Milestone 3 will focus on in vitro cellular analyses to elucidate how Aβ-induced neurotoxicity affects signaling pathways involving A2AARs and PKCε. These studies will contribute mechanistic insights into neuroinflammatory processes and oxidative stress-linked neuronal damage. Based on existing evidence, the inhibition of Aβ-mediated effects via pharmacological modulation of A2AARs and PKCε holds therapeutic potential. The milestone will reinforce the relevance of targeting these proteins, capitalizing on compounds already in clinical use or trials—such as istradefylline (A2AAR antagonist) and bryostatin (PKCε activator).

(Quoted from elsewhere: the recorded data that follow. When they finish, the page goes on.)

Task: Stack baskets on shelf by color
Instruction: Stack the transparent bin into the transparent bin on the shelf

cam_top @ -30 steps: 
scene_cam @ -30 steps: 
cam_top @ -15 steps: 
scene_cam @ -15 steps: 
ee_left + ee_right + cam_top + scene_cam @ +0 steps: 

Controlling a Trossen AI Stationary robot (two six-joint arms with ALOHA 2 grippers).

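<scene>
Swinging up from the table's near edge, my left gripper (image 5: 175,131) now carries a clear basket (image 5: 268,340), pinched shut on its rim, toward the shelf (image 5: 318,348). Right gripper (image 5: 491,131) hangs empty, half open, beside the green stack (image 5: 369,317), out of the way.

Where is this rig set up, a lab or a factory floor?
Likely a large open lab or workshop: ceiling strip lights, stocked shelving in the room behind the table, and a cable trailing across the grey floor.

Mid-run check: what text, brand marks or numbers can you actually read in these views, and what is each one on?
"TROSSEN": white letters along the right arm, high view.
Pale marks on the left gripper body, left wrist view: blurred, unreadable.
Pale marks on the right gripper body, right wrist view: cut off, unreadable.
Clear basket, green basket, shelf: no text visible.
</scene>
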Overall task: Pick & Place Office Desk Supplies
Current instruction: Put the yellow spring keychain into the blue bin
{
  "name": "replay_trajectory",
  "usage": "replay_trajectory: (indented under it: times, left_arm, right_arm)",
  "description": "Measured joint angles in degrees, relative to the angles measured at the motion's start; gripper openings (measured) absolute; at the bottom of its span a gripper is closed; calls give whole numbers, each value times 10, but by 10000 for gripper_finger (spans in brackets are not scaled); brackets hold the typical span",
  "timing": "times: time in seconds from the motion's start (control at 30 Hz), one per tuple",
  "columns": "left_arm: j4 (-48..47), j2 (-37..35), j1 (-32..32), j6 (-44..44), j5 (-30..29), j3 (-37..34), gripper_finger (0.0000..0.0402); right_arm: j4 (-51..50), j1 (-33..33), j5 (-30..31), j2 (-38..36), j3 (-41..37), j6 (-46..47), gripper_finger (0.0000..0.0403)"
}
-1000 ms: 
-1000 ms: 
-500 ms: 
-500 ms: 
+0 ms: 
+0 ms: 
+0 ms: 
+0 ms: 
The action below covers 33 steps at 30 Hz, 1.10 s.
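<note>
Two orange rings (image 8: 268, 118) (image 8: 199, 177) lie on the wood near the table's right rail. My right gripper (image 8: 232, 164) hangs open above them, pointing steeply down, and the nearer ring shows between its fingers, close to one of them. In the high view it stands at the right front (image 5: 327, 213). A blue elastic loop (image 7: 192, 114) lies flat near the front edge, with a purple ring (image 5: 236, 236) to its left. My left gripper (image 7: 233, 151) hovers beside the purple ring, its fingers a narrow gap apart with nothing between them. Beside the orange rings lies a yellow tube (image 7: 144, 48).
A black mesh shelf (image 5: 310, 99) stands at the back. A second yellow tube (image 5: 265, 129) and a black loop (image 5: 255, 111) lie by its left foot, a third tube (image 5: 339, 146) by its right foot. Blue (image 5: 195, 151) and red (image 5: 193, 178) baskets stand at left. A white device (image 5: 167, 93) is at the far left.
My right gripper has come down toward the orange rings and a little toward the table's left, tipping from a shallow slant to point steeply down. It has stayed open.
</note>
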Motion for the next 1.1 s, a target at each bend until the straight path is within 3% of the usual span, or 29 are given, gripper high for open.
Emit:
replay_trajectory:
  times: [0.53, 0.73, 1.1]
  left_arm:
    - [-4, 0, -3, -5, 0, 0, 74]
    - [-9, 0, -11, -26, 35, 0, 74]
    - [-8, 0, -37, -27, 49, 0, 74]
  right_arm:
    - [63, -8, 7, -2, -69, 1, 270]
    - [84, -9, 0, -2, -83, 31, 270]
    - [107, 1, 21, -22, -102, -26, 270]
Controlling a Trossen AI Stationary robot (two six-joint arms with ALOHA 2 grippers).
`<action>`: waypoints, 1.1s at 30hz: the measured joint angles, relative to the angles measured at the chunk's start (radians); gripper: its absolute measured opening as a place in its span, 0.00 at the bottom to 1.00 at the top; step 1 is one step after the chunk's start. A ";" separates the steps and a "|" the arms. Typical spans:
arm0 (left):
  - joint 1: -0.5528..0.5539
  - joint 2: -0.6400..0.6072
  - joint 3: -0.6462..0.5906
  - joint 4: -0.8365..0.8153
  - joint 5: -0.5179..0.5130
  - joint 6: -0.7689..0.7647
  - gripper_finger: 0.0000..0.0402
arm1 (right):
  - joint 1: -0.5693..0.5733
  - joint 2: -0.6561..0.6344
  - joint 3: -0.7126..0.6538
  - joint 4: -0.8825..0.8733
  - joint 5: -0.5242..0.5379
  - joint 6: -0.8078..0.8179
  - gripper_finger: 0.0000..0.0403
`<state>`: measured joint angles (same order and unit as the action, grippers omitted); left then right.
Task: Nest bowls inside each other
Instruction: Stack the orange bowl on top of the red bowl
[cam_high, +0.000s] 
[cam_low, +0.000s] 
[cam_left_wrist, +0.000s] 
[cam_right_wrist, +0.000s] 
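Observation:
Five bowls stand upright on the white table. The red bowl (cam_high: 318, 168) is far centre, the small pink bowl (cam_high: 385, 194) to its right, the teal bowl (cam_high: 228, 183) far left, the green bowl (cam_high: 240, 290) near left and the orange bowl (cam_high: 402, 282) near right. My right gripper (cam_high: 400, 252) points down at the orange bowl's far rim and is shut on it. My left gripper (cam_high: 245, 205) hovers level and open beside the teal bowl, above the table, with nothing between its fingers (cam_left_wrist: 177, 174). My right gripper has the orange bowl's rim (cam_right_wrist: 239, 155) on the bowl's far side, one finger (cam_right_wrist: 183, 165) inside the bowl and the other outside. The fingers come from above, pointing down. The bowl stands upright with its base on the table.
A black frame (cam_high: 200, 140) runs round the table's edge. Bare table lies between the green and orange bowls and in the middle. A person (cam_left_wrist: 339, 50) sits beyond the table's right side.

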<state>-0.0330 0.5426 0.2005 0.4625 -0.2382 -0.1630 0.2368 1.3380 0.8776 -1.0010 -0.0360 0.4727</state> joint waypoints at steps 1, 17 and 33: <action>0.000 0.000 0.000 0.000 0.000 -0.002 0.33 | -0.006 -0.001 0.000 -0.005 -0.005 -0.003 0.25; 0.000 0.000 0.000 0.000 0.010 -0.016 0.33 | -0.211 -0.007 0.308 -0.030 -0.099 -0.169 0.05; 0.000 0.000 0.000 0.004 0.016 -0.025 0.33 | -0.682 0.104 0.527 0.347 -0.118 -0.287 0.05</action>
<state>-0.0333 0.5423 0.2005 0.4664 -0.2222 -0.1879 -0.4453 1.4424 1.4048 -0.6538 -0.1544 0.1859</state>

Collectively, the outcomes of Milestones 1, 2, and 3 are expected to validate A2AARs and PKCε as a dual biomarker system, capable of signaling inflammatory and degenerative conditions related to AD. By bridging central and peripheral data, the project will offer novel diagnostic tools and actionable targets for therapeutic innovation. The multidisciplinary collaboration among the research Units of Ferrara, Parma, and Pavia will ensure a robust and comprehensive approach to sample collection, molecular analysis, and translational interpretation.